The unsaid part of "it's simple, it's just calories in calories out" is the implied "and people who don't get this are just lazy/dumb/it's a moral failing." Maybe this isn't what you are intending, but it is kinda at the root of a lot of hate that fat people get.

The discussion around weight is changing because we're starting to look into and understand the psychological components of weight, IN ADDITION TO the actual phsysiological processes of weight loss. Lots of "normal" day to day tips and "common sense" is being investigated and debunked. Shit is hard and complicated. Food is being engineered to be addictive. Some people literally don't have easy access to healthy food.

[–] [email protected] 4 points 3 months ago

Because the tweet they're commenting on is blatantly false and proposes a literal magical situation where exercising will somehow cause one to gain weight.

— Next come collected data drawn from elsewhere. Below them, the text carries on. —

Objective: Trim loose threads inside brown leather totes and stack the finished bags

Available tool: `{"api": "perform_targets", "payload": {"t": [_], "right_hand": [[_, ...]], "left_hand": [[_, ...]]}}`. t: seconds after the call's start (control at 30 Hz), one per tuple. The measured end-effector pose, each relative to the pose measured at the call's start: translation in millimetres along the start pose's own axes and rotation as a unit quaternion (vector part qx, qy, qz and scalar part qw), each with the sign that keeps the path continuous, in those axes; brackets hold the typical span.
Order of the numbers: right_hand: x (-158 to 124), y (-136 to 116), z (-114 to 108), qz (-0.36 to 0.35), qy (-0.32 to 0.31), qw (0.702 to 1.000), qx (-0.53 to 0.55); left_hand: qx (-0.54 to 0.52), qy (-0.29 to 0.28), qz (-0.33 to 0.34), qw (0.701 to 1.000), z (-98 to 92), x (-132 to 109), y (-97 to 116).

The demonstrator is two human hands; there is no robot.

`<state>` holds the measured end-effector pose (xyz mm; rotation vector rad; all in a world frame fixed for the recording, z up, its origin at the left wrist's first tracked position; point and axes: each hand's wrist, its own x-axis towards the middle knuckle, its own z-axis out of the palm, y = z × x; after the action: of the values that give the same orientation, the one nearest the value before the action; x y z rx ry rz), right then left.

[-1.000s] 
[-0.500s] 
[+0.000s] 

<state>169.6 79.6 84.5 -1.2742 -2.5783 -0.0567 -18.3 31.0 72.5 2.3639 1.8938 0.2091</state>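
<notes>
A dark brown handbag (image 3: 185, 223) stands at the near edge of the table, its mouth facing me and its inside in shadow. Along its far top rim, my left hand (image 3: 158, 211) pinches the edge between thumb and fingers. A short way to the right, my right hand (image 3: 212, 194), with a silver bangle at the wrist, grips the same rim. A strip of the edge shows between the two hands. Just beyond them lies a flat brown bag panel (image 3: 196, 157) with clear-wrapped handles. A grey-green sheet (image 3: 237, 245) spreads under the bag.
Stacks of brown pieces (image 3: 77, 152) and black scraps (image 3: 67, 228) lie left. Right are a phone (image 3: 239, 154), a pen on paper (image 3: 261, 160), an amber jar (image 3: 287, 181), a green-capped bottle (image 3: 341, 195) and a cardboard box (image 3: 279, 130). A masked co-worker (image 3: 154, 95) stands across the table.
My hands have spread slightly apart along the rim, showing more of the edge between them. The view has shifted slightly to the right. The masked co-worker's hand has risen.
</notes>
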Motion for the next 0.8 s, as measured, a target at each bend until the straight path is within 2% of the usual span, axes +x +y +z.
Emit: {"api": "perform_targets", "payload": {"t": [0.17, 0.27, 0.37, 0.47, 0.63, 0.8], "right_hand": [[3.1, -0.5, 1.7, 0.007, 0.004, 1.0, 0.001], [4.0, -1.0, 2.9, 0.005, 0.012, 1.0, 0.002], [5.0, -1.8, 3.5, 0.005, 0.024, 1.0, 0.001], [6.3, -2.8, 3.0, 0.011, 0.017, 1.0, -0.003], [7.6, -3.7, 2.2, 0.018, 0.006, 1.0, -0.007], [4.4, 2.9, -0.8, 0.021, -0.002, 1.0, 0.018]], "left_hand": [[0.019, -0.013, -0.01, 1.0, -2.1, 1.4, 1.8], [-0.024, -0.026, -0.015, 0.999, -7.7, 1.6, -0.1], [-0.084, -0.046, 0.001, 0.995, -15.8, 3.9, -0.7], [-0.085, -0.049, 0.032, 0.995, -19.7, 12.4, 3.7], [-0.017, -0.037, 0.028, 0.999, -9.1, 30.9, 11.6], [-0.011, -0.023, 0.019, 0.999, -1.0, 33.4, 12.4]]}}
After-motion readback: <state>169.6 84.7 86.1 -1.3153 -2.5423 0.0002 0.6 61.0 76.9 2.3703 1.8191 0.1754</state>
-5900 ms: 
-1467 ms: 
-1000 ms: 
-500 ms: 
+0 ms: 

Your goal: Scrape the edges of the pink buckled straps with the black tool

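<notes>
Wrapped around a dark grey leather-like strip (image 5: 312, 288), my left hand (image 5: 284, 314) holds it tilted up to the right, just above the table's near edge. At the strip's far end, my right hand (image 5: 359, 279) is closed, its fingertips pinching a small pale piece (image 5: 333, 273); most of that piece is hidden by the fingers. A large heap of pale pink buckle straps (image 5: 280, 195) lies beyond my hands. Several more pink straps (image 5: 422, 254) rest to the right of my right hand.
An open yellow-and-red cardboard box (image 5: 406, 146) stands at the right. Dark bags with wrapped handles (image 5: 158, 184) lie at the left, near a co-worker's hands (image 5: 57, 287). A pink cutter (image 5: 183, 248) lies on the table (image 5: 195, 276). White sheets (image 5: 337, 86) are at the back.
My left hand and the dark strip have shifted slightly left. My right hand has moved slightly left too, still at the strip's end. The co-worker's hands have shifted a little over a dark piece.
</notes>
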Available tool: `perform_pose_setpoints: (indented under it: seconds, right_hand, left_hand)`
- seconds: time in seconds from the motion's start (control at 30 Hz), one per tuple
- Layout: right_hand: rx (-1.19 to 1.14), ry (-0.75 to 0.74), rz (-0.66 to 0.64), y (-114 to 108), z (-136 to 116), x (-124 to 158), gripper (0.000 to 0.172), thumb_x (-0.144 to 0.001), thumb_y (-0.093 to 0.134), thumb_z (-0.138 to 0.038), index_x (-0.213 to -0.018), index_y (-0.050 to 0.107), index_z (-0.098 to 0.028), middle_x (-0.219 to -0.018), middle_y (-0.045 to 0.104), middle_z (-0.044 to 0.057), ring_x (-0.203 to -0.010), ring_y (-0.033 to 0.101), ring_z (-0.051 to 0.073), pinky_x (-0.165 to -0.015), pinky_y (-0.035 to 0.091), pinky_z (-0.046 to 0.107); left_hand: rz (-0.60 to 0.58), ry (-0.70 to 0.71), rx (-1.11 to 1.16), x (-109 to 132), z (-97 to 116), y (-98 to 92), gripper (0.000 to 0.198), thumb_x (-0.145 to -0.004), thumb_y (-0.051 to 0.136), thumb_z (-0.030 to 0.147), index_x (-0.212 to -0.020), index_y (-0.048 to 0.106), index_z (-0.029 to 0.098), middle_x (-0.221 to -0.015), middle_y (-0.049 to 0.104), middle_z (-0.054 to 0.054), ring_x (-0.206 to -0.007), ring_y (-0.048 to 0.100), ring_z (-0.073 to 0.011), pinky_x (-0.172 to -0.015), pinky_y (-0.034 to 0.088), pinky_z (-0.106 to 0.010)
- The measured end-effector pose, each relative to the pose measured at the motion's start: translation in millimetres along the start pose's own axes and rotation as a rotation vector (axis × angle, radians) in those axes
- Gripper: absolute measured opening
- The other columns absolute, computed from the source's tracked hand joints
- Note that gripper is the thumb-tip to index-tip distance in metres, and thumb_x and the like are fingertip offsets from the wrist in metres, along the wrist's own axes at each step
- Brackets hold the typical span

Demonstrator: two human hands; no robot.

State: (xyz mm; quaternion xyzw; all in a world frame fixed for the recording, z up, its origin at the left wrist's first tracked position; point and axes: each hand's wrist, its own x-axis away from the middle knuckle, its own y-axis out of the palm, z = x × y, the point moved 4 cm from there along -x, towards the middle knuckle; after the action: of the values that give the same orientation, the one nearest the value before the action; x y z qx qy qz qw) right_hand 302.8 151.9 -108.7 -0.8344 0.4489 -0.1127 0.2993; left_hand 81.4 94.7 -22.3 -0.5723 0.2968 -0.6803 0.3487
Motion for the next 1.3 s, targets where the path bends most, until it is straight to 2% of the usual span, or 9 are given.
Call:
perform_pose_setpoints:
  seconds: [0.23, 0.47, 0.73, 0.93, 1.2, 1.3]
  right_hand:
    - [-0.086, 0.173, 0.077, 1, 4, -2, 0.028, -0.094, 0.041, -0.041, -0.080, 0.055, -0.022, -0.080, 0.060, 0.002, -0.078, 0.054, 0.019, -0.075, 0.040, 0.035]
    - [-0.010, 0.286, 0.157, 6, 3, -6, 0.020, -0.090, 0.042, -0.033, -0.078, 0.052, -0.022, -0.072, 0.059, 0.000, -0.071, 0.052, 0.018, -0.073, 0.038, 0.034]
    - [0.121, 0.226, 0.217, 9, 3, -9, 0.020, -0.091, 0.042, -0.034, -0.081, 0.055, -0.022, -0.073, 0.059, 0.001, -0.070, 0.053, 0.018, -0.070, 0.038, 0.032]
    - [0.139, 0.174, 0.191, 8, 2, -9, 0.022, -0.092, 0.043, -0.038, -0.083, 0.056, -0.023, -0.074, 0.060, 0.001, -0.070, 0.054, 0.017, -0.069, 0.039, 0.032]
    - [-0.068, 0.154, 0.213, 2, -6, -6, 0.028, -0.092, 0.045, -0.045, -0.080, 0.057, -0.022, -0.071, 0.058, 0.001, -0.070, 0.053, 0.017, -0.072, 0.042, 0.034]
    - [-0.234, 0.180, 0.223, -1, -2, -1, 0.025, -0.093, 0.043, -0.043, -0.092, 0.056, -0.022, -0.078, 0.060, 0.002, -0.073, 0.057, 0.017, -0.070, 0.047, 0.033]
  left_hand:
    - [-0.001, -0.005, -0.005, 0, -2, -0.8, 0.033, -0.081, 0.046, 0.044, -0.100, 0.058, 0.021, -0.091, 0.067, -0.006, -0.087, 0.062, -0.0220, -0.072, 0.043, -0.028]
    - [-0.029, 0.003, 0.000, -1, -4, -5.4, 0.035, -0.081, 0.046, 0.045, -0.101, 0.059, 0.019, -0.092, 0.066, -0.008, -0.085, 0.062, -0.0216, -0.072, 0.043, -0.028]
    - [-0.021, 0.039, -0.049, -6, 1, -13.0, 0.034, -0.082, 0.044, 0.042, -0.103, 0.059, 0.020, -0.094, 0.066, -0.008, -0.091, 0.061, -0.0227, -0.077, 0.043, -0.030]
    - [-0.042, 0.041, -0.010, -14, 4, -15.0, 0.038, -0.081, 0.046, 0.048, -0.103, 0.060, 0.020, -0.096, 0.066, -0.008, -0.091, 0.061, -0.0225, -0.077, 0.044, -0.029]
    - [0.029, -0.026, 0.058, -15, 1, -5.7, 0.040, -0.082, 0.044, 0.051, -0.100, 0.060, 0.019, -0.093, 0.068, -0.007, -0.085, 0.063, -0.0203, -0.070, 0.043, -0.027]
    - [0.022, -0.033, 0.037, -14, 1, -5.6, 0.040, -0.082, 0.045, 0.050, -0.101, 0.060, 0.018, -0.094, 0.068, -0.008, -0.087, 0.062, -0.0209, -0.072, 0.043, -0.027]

If people stop proposing actual fucking magic then maybe people won't feel the need to state the obvious...

[–] [email protected] 2 points 3 months ago

Effective weight loss isn’t just about putting less food on your plate. Fucking anybody can do that

Doesn't seem like it

[–] [email protected] 2 points 3 months ago* (last edited 3 months ago) (1 children)

Anecdotal, and I agree with you overall, but I hit the gym hard (2-3 hour jiu jitsu/MMA sessions) 4 times a week for 3 months and lost 18 lbs. I didn't change my diet at all, though I will admit it's possible I ended up eating less overall. But my point is I think exercise can definitely be a pretty good weight loss tool if you're working your ass off. Just depends on the amount of exercise and the intensity etc.

[–] [email protected] 3 points 3 months ago

Yeah, massive amounts of exercise without a massive increase in consumption will work. But people act as if you can go for a jog 3 times a week and that will take care of it.